Ecological conflict 
The ecological conflict is categorized as wetlands and coastal zones management issues. The Repparfjord is classified as a National Salmon Fjord because of its Atlantic salmon spawning grounds. The concern is that the Nussir operation will destroy the ecosystems within the fjord, which many of the locals are heavily dependent on. This conflict is considered to be ongoing.

Stakeholders in the conflict

Sámi Parliament 
Sámi Parliament is a cultural council in strong opposition to the decision to allow mining and dumping of waste in the Repparfjord. Their concerns are primarily that of preserving the way of life of the Sámi people. More specifically, they warn of "very extensive and negative consequences for fisheries, reindeer herders and the environment". The Sámi people make their living off of reindeer husbandry and fishing, and fear that the Nussir mining operation will destroy the ecosystem needed to cultivate their livelihood. A main concern of the Sámi people is the destruction of the salmon fjord. However, it is difficult to contest because of the Norwegian government's support of Nussir ASA.

Nussir 
Nussir ASA is a mining company with financial holding in the extraction of ores. The company seeks to extract 50,000 tonnes of Copper ore annually. Nussir plans to extract the Copper through two sub-surface mining deposits located at Nussir and Ulveryggen in Reppardfjord, the homeplace of the Sámi people. Nussir ASA legally has permission to dump two million tonnes of waste into Repparfjord each year. This waste is often referred to as tailings. The waste is mostly composed of excess rock with traces of copper and nickel. Despite the large amounts of waste, Nussir claims to be the supplier of "one of the World's cleanest copper ores" and "environmentally friendly," according to their website. Nussir is supported by the Norwegian government, which boasts a 98% renewable energy grid, due to copper, which is Nussir's main export. Copper is a super-conductive metal which is powering Norway's electric-dependent future.

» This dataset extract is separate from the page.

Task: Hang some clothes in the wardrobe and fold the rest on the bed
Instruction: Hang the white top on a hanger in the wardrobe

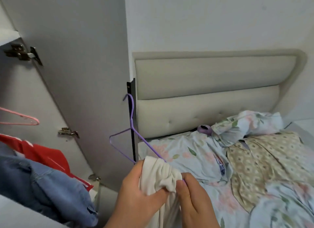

Environmental justice issues 
A copper mine in Artic Norway threatens to contaminate a fjord used by Sámi fishermen and disrupt Native reindeer calving areas. Nonetheless, not everyone is opposed to it. According to Nussir's environmental impact report, the mining tailings will have a "little adverse impact" on the coastal habitat. According to the report, the coagulation process will cause high concentrations of dangerous materials to accumulate around the discharge location on the bottom, affecting just a small portion of the fjord. According to Van der Meern, it would only take one unpredictable weather event, such as an inundated river or high winds, which are growing more frequent as the climate changes, to send the dangerous material to the surface, north to the Barents Sea, and beyond.

Outcome 
Environmentalists, on the other hand, claim that dumping at sea is done because it is the cheapest possible method, despite the fact that's it is damaging to the marine ecosystem. Norway is one of just four nations in the world that allows the mining sector to dump tailings in fjords, the others being Indonesia, Papua New Guinea, and Türkiye. "The mine in Kvalsund, where tens of millions of tons of waste will be dumped in the Repparfjord, will be a disaster for the fjord, the fish, and reindeer herding," says Gaute Eiterjord, director of Nature and Youth, one of the groups organized to direct actions and peaceful protests to against the mining plans. The government and the corporation do not listen to the community's right-bearers, nor do they consider reindeer pastoralism seriously. The projected negative effects will be borne by present consumers of natural resources, particularly Sámi reindeer herders and fishermen.